--- ASSIGNED TASK ---
Repeat the data that follows verbatim. Images are not part of the copy.

--- RECORDED INFORMATION ---
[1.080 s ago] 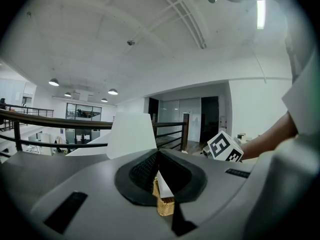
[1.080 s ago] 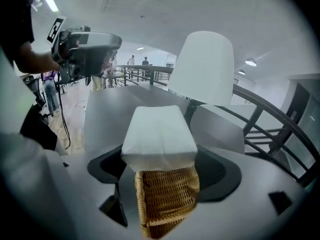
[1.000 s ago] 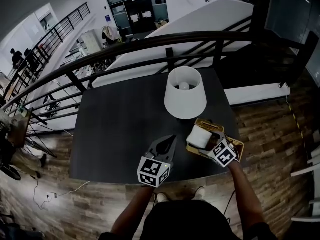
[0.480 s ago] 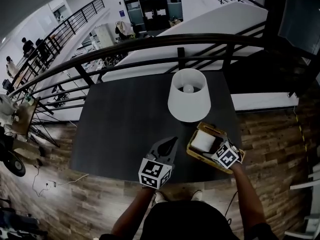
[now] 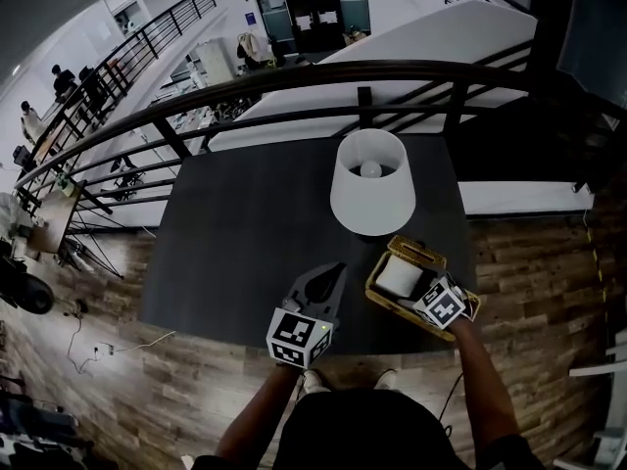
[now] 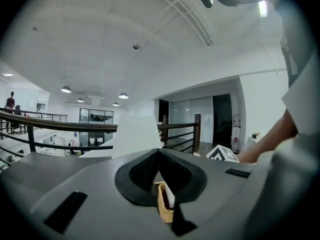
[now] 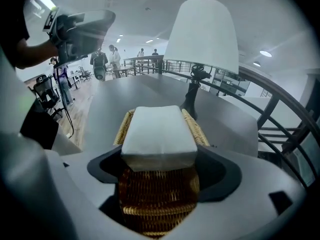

--- OUTPUT FOR THIS TASK ---
[1.080 s ago] 
[1.080 s ago] 
[1.000 s ago] 
[0.480 s ago] 
[now] 
[now] 
[now] 

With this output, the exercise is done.